_What to produce_: Copy all data exactly. Skip pictures.

============

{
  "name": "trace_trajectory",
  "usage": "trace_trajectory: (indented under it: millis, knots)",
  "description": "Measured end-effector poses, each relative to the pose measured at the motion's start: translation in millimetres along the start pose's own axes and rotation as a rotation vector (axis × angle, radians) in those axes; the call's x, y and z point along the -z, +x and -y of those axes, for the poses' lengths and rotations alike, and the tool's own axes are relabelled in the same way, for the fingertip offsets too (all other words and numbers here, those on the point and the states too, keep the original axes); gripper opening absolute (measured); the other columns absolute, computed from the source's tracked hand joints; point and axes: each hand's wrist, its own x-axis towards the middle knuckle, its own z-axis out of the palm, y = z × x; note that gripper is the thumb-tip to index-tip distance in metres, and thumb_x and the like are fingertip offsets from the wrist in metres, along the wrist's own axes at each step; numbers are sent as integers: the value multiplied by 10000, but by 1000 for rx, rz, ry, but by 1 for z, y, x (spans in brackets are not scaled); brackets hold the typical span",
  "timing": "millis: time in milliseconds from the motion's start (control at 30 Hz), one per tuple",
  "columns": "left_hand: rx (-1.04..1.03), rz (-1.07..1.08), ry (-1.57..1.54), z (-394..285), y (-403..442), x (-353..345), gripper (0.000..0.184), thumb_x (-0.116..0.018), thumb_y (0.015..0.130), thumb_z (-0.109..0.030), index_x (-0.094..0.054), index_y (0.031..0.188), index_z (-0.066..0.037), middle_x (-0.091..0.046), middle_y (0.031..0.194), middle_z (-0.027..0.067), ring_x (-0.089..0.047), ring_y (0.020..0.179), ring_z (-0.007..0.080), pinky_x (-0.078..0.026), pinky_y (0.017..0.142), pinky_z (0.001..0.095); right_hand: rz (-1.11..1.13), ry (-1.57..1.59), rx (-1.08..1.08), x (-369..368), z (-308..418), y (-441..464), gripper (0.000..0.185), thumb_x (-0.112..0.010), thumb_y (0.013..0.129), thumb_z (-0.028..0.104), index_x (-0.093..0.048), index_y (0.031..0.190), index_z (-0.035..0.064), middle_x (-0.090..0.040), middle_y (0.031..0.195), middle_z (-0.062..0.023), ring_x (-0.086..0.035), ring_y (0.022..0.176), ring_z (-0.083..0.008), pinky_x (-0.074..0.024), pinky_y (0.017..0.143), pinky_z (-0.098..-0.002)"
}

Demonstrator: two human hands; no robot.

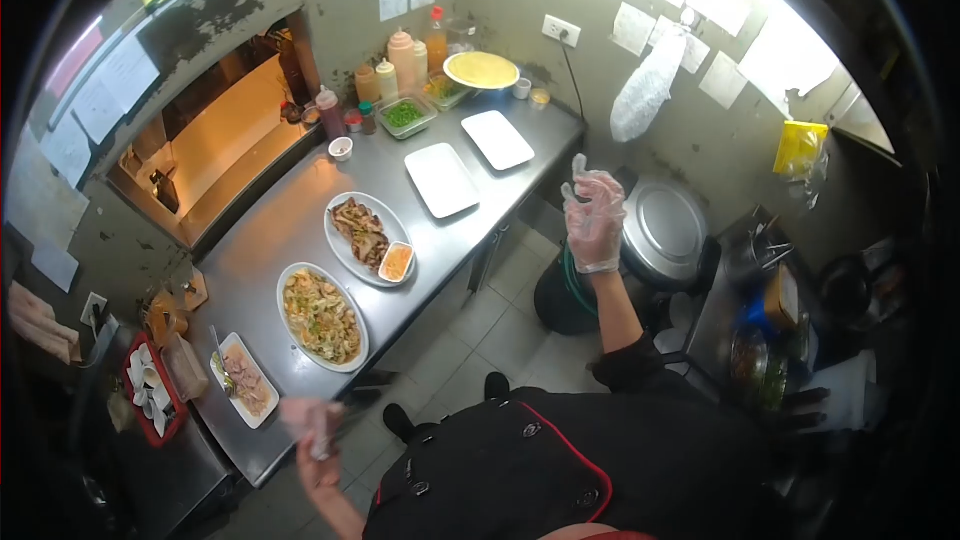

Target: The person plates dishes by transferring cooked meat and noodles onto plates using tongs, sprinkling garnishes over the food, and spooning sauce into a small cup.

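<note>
My right hand (596, 215), in a clear plastic glove, is raised beside a round metal lid (664, 230). One finger points up, the others bend loosely, and nothing shows in them. Smeared by motion, my left hand (313, 427) hangs off the counter's near edge, so its fingers are unclear. Closest to it is a rectangular white plate (230, 361) with pinkish chopped food and a utensil. Farther along sit an oval plate of stir-fried noodles or vegetables (318, 315) and another with sliced grilled meat (358, 228) and a small bowl of orange shreds (397, 262).
Two white rectangular plates (441, 180) lie on the steel counter (250, 270). Behind them stand squeeze bottles (401, 55), a tub of chopped greens (404, 116) and a round yellow-topped plate (482, 70). A red tray (137, 380) is at left; a cluttered side counter (715, 305) at right.
</note>
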Motion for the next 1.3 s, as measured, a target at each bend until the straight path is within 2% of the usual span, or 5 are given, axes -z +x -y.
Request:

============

_Written reply_:
{
  "name": "trace_trajectory",
  "usage": "trace_trajectory: (indented under it: millis, knots)",
  "description": "Measured end-effector poses, each relative to the pose measured at the motion's start: translation in millimetres along the start pose's own axes and rotation as a rotation vector (axis × angle, radians) in those axes; the call's x, y and z point along the -z, +x and -y of those axes, for the poses' lengths and rotations alike, and the tool's own axes are relabelled in the same way, for the fingertip offsets too (all other words and numbers here, those on the point and the states too, keep the original axes); gripper opening absolute (measured); the other columns absolute, computed from the source's tracked hand joints; point and axes: each hand's wrist, its own x-axis towards the middle knuckle, its own z-axis out of the palm, y = z × x; note that gripper is the thumb-tip to index-tip distance in metres, and thumb_x and the like are fingertip offsets from the wrist in metres, along the wrist's own axes at each step; numbers are sent as integers: the value multiplied by 10000, but by 1000 for rx, rz, ry, but by 1 for z, y, x (spans in brackets are not scaled); brackets hold the typical span",
  "timing": "millis: time in milliseconds from the motion's start (control at 30 Hz), one per tuple",
  "columns": "left_hand: rx (-1.04..1.03), rz (-1.07..1.08), ry (-1.57..1.54), z (-394..285), y (-403..442), x (-353..345), gripper (0.000..0.184), thumb_x (-0.116..0.018), thumb_y (0.015..0.130), thumb_z (-0.109..0.030), index_x (-0.094..0.054), index_y (0.031..0.188), index_z (-0.066..0.037), middle_x (-0.091..0.046), middle_y (0.031..0.194), middle_z (-0.027..0.067), ring_x (-0.089..0.047), ring_y (0.020..0.179), ring_z (-0.007..0.080), pinky_x (-0.078..0.026), pinky_y (0.017..0.142), pinky_z (0.001..0.095); right_hand: rz (-1.11..1.13), ry (-1.57..1.59), rx (-1.08..1.08), x (-369..368), z (-308..418), y (-441..464), gripper (0.000..0.185), thumb_x (-0.112..0.010), thumb_y (0.013..0.129), thumb_z (-0.028..0.104), index_x (-0.093..0.048), index_y (0.031..0.190), index_z (-0.035..0.064), middle_x (-0.090..0.040), middle_y (0.031..0.195), middle_z (-0.062..0.023), ring_x (-0.086..0.035), ring_y (0.022..0.176), ring_z (-0.083..0.008), pinky_x (-0.074..0.024), pinky_y (0.017..0.143), pinky_z (-0.098..-0.002)"
}

Demonstrator: two human hands; no robot.


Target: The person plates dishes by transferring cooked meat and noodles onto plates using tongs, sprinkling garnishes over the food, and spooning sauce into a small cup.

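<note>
My right hand (596, 215), in a clear plastic glove, is raised beside a round metal lid (664, 230). One finger points up, the others bend loosely, and nothing shows in them. Smeared by motion, my left hand (313, 427) hangs off the counter's near edge, so its fingers are unclear. Closest to it is a rectangular white plate (230, 361) with pinkish chopped food and a utensil. Farther along sit an oval plate of stir-fried noodles or vegetables (318, 315) and another with sliced grilled meat (358, 228) and a small bowl of orange shreds (397, 262).
Two white rectangular plates (441, 180) lie on the steel counter (250, 270). Behind them stand squeeze bottles (401, 55), a tub of chopped greens (404, 116) and a round yellow-topped plate (482, 70). A red tray (137, 380) is at left; a cluttered side counter (715, 305) at right.
</note>
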Motion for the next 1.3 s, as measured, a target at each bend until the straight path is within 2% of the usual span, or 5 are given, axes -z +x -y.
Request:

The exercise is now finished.